* REQUIRED WORK *
Return the records exactly, from the first line through the "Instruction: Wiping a" line.

* EXTRACTED INFORMATION *
Segment Open

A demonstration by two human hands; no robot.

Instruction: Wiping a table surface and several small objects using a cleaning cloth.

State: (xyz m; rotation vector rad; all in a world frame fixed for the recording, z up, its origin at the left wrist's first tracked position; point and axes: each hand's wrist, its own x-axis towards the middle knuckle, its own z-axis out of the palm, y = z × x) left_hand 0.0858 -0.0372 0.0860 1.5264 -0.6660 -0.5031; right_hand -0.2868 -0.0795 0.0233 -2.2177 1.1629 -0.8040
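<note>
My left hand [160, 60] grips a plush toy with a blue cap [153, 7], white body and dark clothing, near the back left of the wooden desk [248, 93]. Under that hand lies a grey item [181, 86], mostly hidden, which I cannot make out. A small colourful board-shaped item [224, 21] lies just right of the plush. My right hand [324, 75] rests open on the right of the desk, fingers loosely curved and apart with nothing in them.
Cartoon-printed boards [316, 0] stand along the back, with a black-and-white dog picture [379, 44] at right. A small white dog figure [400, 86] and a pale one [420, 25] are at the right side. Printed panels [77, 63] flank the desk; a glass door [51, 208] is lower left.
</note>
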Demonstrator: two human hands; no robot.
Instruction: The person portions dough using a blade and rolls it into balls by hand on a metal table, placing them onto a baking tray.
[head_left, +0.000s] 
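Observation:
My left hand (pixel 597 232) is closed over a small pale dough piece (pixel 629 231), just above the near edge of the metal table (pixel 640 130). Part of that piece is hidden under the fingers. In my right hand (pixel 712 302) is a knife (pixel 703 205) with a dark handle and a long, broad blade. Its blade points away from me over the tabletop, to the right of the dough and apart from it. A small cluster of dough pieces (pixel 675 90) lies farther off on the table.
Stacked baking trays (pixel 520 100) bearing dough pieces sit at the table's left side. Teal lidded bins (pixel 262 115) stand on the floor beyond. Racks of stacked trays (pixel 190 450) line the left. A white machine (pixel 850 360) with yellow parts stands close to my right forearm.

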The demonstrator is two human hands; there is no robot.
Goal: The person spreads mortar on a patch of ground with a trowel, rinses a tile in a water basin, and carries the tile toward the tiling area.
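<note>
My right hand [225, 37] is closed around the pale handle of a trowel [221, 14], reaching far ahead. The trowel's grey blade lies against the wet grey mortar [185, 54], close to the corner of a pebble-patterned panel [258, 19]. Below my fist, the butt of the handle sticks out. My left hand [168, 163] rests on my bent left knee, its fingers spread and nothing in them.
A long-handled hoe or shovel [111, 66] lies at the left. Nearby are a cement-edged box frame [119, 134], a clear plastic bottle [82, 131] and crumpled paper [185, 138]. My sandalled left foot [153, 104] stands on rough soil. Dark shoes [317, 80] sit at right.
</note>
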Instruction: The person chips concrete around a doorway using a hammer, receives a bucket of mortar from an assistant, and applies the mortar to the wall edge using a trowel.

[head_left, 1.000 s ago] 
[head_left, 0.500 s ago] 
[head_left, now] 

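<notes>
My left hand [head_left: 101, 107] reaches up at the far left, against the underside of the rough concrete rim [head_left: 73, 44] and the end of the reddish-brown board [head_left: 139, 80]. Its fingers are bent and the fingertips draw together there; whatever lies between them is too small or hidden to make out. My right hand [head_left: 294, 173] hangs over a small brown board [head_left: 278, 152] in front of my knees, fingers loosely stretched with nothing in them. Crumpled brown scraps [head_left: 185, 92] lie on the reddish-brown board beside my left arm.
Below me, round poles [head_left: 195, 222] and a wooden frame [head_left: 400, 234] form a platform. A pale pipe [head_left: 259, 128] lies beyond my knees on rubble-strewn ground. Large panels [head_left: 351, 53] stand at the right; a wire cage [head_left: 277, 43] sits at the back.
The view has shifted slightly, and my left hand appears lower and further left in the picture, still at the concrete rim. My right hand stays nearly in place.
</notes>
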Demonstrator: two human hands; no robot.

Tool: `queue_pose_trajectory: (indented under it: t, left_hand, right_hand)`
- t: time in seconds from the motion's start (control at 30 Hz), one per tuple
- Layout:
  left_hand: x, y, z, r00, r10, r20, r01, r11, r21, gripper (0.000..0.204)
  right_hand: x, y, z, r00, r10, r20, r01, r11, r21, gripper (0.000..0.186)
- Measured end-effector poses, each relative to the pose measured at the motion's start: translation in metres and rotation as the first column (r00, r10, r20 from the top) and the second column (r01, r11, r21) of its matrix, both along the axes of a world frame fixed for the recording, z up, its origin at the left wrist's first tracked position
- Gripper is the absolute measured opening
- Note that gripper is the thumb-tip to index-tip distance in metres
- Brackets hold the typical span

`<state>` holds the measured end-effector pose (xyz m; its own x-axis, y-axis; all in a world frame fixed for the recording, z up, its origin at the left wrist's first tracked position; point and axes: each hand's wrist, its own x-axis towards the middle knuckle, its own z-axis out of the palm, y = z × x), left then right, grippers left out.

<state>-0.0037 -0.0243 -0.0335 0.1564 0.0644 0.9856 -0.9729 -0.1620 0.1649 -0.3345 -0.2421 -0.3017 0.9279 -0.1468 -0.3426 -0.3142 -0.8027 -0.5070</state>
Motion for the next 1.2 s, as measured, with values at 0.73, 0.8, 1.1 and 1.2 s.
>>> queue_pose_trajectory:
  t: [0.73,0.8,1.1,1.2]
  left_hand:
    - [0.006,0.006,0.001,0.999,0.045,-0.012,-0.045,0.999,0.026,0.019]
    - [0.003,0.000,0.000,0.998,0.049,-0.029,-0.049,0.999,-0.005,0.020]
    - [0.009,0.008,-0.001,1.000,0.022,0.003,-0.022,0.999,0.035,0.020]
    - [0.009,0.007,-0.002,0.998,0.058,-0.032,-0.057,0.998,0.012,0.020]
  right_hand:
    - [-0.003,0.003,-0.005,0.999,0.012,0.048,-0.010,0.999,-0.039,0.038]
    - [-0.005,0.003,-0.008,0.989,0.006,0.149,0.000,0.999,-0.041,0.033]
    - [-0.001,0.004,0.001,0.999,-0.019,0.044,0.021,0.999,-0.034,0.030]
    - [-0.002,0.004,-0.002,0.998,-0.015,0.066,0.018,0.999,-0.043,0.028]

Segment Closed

* RESPONSE TO THIS EXERCISE *
A demonstration by two human hands; no robot.

Instruction: Wiping a table surface and several small objects using a cleaning cloth.

That completes the answer to this exercise.